Ольга и Лена шли по полевой тропинке в стороне от гравийки. Тропинка эта была протоптана горожанами и подводила к тыловой ограде лагеря — к тем «воротам», через которые женщины искали своих. Здесь они подходили к колючей проволоке, и здесь же разрешали собираться пленным. Отсюда реже отгоняли, чем от настоящих ворот, что у самого шоссе. Так охрана, видимо, скрывала торговлю пленными от начальства. Но и в нарушении инструкций немцы любили порядок: тут, около проволоки, узнавай своих, а договариваться, обойдя далеко по полю, иди к проходной.
Охрана не любила, чтобы ходили вдоль ограды, — по таким нередко стреляли без предупреждения или науськивали овчарок. Минчанки об этом знали — знали все неписаные правила. Мужчинам вообще было опасно к лагерю подходить, к ним фашисты относились особенно подозрительно.
После сухих холодных дней, когда мороз по-зимнему сковал землю, снова наступила грязная осень, земля оттаяла. Шел дождь вперемежку со снегом. Было ветрено. Сильный ветер бил в лицо, мокрый снег залеплял глаза, набивался под платки, за воротники.

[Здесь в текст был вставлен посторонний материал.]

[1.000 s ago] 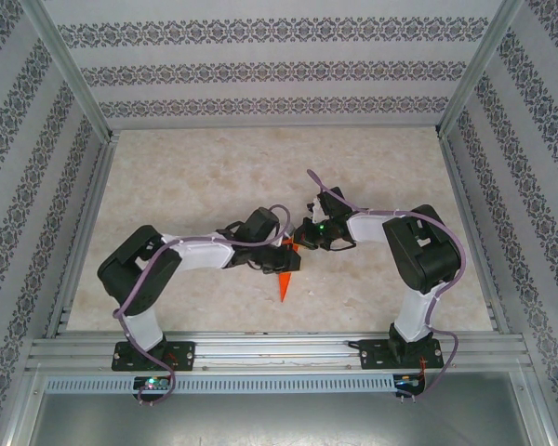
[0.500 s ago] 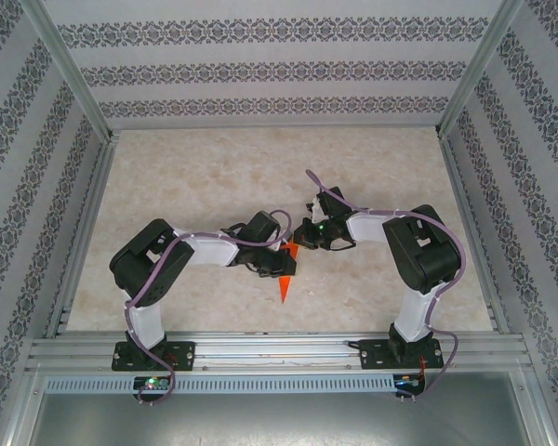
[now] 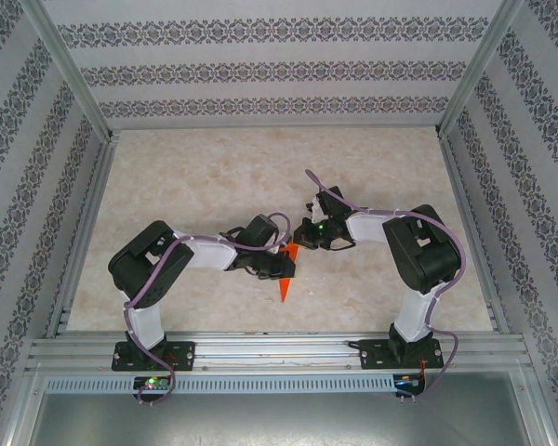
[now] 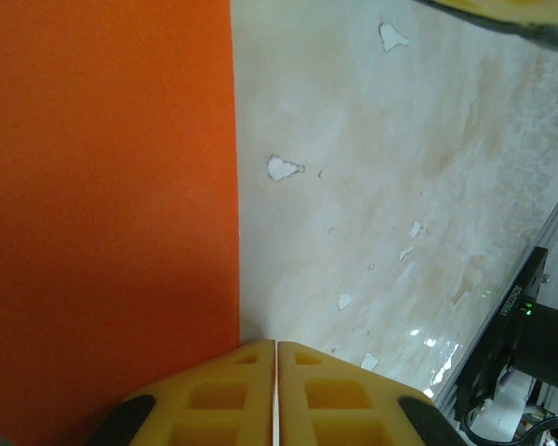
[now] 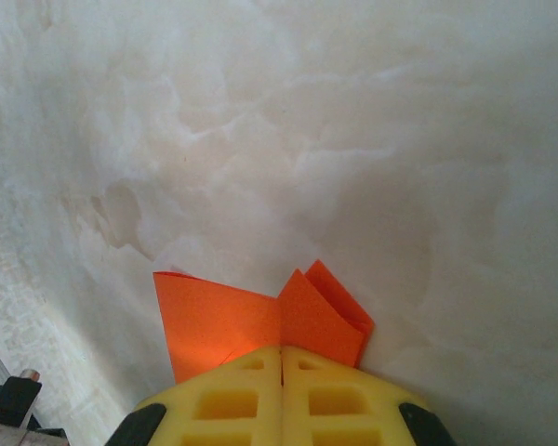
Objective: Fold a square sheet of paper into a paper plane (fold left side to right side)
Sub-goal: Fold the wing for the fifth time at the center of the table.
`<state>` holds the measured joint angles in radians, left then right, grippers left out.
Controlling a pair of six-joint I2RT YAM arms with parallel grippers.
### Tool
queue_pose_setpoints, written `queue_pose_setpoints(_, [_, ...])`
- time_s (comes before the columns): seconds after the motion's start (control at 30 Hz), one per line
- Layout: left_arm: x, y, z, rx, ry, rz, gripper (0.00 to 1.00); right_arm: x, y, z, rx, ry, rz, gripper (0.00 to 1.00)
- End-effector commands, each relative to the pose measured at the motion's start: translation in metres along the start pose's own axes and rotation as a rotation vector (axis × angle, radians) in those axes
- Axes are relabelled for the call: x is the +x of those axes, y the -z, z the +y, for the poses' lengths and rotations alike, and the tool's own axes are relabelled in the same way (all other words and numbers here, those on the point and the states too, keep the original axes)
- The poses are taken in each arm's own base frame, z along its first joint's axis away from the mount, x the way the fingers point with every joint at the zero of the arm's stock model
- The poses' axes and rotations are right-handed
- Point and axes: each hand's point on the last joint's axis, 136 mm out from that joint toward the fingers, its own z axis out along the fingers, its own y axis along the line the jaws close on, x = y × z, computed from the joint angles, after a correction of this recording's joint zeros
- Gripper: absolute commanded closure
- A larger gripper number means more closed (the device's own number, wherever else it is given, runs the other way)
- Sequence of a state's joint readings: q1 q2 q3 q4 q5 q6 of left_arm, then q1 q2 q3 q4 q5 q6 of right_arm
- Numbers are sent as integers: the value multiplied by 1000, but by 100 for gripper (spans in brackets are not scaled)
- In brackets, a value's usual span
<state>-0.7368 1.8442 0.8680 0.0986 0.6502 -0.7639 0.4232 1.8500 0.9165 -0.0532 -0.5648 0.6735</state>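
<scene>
From above, the paper plane [image 3: 284,283] lies on the desk [image 3: 214,177] about midway between its left and right edges and nearer the near edge than the far one, with its sharp tip towards the arm bases. The left gripper [image 3: 281,267] sits over its wider part and the right gripper [image 3: 302,242] over its far end, so most of the paper is covered.

In the left wrist view the jaws of the left gripper [image 4: 276,358] are pressed together with no gap. They rest at the straight edge where the orange paper [image 4: 102,214] meets the bare desk [image 4: 381,186]. Nothing visible is pinched between them.

In the right wrist view the right gripper [image 5: 281,358] is likewise fully closed. Its tips sit on the paper plane [image 5: 251,316], whose two flaps lift slightly off the desk [image 5: 307,139].

The paper looks very light and thin. It will probably slide on the smooth top and spring open at the creases, and it will crumple if pinched hard. It is best pinned flat with one closed fingertip while the other lifts a free left edge near a corner
</scene>
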Motion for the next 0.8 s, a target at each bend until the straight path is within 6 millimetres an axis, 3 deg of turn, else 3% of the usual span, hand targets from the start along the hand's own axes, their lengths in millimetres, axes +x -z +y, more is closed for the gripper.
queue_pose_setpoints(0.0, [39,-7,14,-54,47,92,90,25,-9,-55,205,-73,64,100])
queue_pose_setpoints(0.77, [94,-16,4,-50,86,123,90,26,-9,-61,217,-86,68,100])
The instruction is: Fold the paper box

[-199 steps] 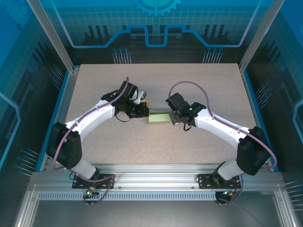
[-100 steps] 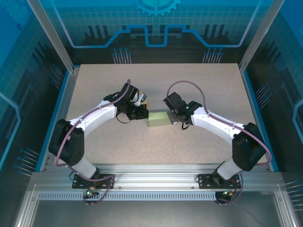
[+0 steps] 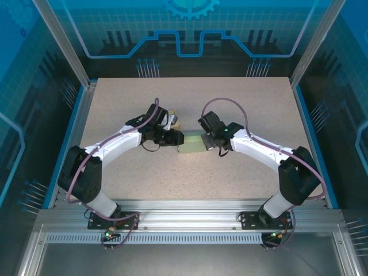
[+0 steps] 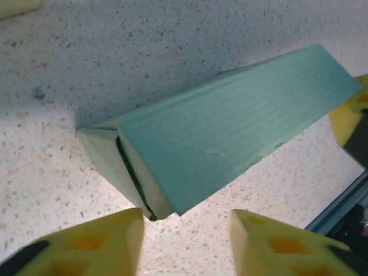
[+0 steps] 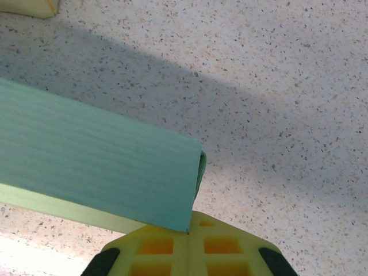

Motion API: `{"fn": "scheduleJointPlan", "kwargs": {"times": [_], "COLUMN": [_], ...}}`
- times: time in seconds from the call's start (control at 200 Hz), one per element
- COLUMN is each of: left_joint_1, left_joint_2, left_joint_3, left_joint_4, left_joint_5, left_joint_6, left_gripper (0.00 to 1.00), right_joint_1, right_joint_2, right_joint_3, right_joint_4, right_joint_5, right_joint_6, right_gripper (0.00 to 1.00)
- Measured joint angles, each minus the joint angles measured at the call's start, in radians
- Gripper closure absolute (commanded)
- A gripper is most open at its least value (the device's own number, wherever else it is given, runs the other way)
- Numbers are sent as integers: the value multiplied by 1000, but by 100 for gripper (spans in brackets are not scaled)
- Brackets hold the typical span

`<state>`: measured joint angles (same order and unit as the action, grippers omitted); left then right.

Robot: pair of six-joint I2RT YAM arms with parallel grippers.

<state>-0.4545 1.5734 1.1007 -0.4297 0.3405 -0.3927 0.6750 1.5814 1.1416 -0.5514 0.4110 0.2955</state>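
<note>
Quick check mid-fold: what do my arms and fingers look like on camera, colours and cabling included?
Both the left arm and right arm have white links and black joints. A purple cable loops above each wrist, and a small green light glows on the right one. The fingers are yellow and wedge-shaped, with square recesses and black patches.

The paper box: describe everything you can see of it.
The paper box is pale green, faintly ribbed card, folded into a long sleeve lying on the speckled table. One end shows folded-in flaps with a dark gap, just ahead of the left gripper, whose fingers are parted. The other end's corner meets the closed tips of the right gripper.
</note>
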Motion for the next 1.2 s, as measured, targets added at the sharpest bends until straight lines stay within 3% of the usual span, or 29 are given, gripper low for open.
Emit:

Женщины, прикрываясь от ветра, от снега, шли по тропинке одна за другой. Лена — впереди. Не разговаривали. Да и о чем было говорить? Все обговорили вчера у Лены. Тогда Ольга была возбуждена, пожалуй, даже обрадована своим неожиданным дерзким решением. Само такое решение — взять в дом человека, «нужного народу», — как бы очищало ее от всей скверны, что прилипала ежедневно к ее коммерции, не обходившейся без обмана, без взяток полицаям и немцам. Но снег, дождь и ветер остудили те хорошие, теплые вчерашние чувства. Ольга шла раздраженная, обозленная на свою глупость — зачем согласилась? На Лену — навязалась на ее голову! Разве мало баб в городе? Пусть бы попросила кого-то другого! Еще при выходе из Минска, за Сторожевкой, где патруль довольно придирчиво проверил их документы — советские паспорта с допиской и штампом городской управы, — Ольга сказала Лене:
— Ох, вижу, тянешь ты меня в омут.
Зная характер подруги, ее изменчивое настроение, Лена испугалась, стала уговаривать:
— Олечка, человека же от смерти спасем. Разве из-за этого не стоит помучиться? Ты в бога веришь. Иисус Христос за людей мучился и нам наказывал.
— Ты же в бога не веришь.
— Теперь все, Олечка, верят. — Лена стремилась всячески умилостивить подругу, не дать ей передумать.
По скользкой тропке женщины вышли на пригорок. Им предстояло перейти ложбину и на косогоре, где росли редкие сосны, подойти к тем условным воротам, к колючей проволоке, куда охрана с выгодой для себя подпускала женщин поискать среди пленных близких. Сквозь снежную завесу они увидели, что в ложбине работает множество людей, — белые, как привидения, они, казалось, не ходили, а плавали в воздухе, и нельзя было издалека понять, что они делают. Ближе, у подножия того пригорка, на котором они остановились, очень ясно вырисовывались черные, будто снег сразу таял на них, фигуры с автоматами и такие же черные собаки, огромные, с настороженными ушами, — эти уши слышат человека за версту.